> _Task goal_
An exact repetition of the records is required. Leave nothing out.

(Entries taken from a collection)

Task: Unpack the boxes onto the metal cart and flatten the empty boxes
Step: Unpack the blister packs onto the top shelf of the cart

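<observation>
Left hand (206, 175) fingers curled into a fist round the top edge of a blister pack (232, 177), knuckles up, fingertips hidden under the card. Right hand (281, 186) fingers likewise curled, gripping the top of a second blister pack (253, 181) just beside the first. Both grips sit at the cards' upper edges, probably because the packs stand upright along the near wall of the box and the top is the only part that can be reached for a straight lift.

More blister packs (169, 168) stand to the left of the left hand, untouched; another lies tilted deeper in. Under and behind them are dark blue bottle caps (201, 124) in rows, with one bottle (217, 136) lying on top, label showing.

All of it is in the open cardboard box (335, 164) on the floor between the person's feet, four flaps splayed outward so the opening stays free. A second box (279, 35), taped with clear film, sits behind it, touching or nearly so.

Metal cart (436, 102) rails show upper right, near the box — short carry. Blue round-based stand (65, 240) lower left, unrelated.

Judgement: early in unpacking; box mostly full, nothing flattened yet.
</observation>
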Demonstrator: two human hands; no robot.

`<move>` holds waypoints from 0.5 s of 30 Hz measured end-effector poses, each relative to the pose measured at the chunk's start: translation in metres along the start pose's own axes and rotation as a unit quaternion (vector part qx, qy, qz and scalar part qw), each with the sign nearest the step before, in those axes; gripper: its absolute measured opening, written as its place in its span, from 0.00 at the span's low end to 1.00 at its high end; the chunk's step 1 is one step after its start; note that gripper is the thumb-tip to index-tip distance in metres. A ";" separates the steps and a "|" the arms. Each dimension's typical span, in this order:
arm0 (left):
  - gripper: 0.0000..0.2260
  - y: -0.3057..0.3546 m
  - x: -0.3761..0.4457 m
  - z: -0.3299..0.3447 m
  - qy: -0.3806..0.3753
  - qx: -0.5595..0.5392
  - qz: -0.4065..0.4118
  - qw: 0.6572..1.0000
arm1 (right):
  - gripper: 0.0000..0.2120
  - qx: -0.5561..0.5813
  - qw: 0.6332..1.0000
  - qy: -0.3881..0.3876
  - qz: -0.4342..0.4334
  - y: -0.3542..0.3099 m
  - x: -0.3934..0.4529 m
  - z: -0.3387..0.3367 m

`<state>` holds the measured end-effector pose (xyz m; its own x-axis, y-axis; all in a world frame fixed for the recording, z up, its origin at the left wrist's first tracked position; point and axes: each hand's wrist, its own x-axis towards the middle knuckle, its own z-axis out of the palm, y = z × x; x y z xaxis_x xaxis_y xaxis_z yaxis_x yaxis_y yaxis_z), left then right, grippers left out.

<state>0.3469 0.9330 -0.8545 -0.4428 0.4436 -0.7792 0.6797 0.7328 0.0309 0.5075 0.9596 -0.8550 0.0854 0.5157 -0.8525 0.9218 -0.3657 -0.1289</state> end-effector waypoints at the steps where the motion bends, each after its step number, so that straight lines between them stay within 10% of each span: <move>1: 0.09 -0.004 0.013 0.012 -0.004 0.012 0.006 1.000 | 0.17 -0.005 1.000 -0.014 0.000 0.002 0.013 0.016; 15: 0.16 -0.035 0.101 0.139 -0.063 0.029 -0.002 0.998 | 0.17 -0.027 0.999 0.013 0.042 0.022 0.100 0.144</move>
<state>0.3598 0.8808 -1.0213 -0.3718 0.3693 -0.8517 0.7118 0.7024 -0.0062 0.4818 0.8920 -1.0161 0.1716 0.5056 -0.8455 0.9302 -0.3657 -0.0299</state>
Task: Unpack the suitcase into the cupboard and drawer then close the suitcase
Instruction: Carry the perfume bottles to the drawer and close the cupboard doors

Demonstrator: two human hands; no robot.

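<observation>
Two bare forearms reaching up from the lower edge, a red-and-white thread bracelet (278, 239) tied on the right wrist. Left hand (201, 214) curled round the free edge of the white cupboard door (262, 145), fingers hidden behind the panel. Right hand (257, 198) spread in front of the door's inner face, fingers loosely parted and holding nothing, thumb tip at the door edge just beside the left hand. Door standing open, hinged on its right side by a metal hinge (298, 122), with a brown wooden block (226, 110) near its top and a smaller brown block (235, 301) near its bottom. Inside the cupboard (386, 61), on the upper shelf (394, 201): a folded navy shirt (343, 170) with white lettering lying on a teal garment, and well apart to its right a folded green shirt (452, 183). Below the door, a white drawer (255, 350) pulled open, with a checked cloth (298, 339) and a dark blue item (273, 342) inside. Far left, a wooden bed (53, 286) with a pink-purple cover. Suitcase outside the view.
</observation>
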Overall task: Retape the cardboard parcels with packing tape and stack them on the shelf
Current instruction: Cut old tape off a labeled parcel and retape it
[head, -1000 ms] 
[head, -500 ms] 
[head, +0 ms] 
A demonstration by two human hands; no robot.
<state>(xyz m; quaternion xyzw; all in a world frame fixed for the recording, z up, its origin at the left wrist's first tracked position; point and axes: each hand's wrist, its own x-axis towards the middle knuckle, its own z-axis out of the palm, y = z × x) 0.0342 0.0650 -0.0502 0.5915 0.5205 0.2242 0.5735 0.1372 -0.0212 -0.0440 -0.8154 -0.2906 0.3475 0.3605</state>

> _Problem solution_
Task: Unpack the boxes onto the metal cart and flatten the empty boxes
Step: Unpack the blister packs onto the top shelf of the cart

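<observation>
Left hand (206, 175) fingers curled into a fist round the top edge of a blister pack (232, 177), knuckles up, fingertips hidden under the card. Right hand (281, 186) fingers likewise curled, gripping the top of a second blister pack (253, 181) just beside the first. Both grips sit at the cards' upper edges, probably because the packs stand upright along the near wall of the box and the top is the only part that can be reached for a straight lift.

More blister packs (169, 168) stand to the left of the left hand, untouched; another lies tilted deeper in. Under and behind them are dark blue bottle caps (201, 124) in rows, with one bottle (217, 136) lying on top, label showing.

All of it is in the open cardboard box (335, 164) on the floor between the person's feet, four flaps splayed outward so the opening stays free. A second box (279, 35), taped with clear film, sits behind it, touching or nearly so.

Metal cart (436, 102) rails show upper right, near the box — short carry. Blue round-based stand (65, 240) lower left, unrelated.

Judgement: early in unpacking; box mostly full, nothing flattened yet.
</observation>
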Demonstrator: two human hands; no robot.

`<move>` holds waypoints from 0.5 s of 30 Hz measured end-effector poses, each relative to the pose measured at the chunk's start: translation in metres along the start pose's own axes and rotation as a unit quaternion (vector part qx, qy, qz and scalar part qw), each with the sign nearest the step before, in those axes; gripper: its absolute measured opening, written as its place in its span, from 0.00 at the span's low end to 1.00 at its high end; the chunk's step 1 is one step after its start; note that gripper is the thumb-tip to index-tip distance in metres. A ";" separates the steps and a "|" the arms. Each dimension's typical span, in this order:
arm0 (left):
  - gripper: 0.0000..0.2260
  - y: -0.3057..0.3546 m
  - x: -0.3761..0.4457 m
  - z: -0.3299..0.3447 m
  - qy: -0.3806..0.3753
  - qx: -0.5595..0.5392
  - qz: -0.4065..0.4118
  - qw: 0.6572..1.0000
arm1 (right):
  - gripper: 0.0000..0.2120
  - qx: -0.5561..0.5813
  - qw: 0.6332..1.0000
  - qy: -0.3881..0.3876
  - qz: -0.4342..0.4334
  - y: -0.3542..0.3099 m
  - x: -0.3934..0.4529 m
  - z: -0.3387..0.3367 m

`<state>` holds the measured end-effector pose (xyz m; its own x-axis, y-axis; all in a world frame fixed for the recording, z up, its origin at the left wrist's first tracked position; point and axes: each hand's wrist, its own x-axis towards the middle knuckle, its own z-axis out of the palm, y = z × x; x y z xaxis_x xaxis_y xaxis_z yaxis_x yaxis_y yaxis_z), left then right, grippers left out.

<state>0.3469 0.9330 -0.8545 -0.4428 0.4436 -0.7792 0.6797 0.7328 0.0309 0.5075 0.9596 -0.8550 0.0854 0.5157 -0.8525 0.9218 -0.3657 -0.1289</state> end-effector waypoints at the steps where the motion bends, each after its step number, so that straight lines between them stay within 10% of each span: <move>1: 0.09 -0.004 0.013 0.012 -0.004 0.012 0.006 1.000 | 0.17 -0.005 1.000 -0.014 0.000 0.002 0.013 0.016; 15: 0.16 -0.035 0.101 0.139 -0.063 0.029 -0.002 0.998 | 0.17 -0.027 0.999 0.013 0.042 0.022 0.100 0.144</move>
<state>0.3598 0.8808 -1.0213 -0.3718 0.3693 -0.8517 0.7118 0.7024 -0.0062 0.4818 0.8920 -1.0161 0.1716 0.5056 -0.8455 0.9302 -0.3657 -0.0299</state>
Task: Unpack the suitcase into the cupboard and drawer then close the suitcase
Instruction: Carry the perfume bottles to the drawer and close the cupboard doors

Demonstrator: two human hands; no robot.

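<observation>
Two bare forearms reaching up from the lower edge, a red-and-white thread bracelet (278, 239) tied on the right wrist. Left hand (201, 214) curled round the free edge of the white cupboard door (262, 145), fingers hidden behind the panel. Right hand (257, 198) spread in front of the door's inner face, fingers loosely parted and holding nothing, thumb tip at the door edge just beside the left hand. Door standing open, hinged on its right side by a metal hinge (298, 122), with a brown wooden block (226, 110) near its top and a smaller brown block (235, 301) near its bottom. Inside the cupboard (386, 61), on the upper shelf (394, 201): a folded navy shirt (343, 170) with white lettering lying on a teal garment, and well apart to its right a folded green shirt (452, 183). Below the door, a white drawer (255, 350) pulled open, with a checked cloth (298, 339) and a dark blue item (273, 342) inside. Far left, a wooden bed (53, 286) with a pink-purple cover. Suitcase outside the view.
</observation>
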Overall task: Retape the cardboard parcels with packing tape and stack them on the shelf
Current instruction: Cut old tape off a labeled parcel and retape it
[head, -1000 ms] 
[head, -500 ms] 
[head, +0 ms] 
A demonstration by two human hands; no robot.
<state>(xyz m; quaternion xyzw; all in a world frame fixed for the recording, z up, its origin at the left wrist's first tracked position; point and axes: each hand's wrist, its own x-axis towards the middle knuckle, its own z-axis out of the palm, y = z × x) 0.0342 0.0650 -0.0502 0.5915 0.5205 0.2242 0.5735 0.1372 -0.0212 -0.0440 -0.8154 -0.2906 0.3475 0.3605</state>

This output is finished.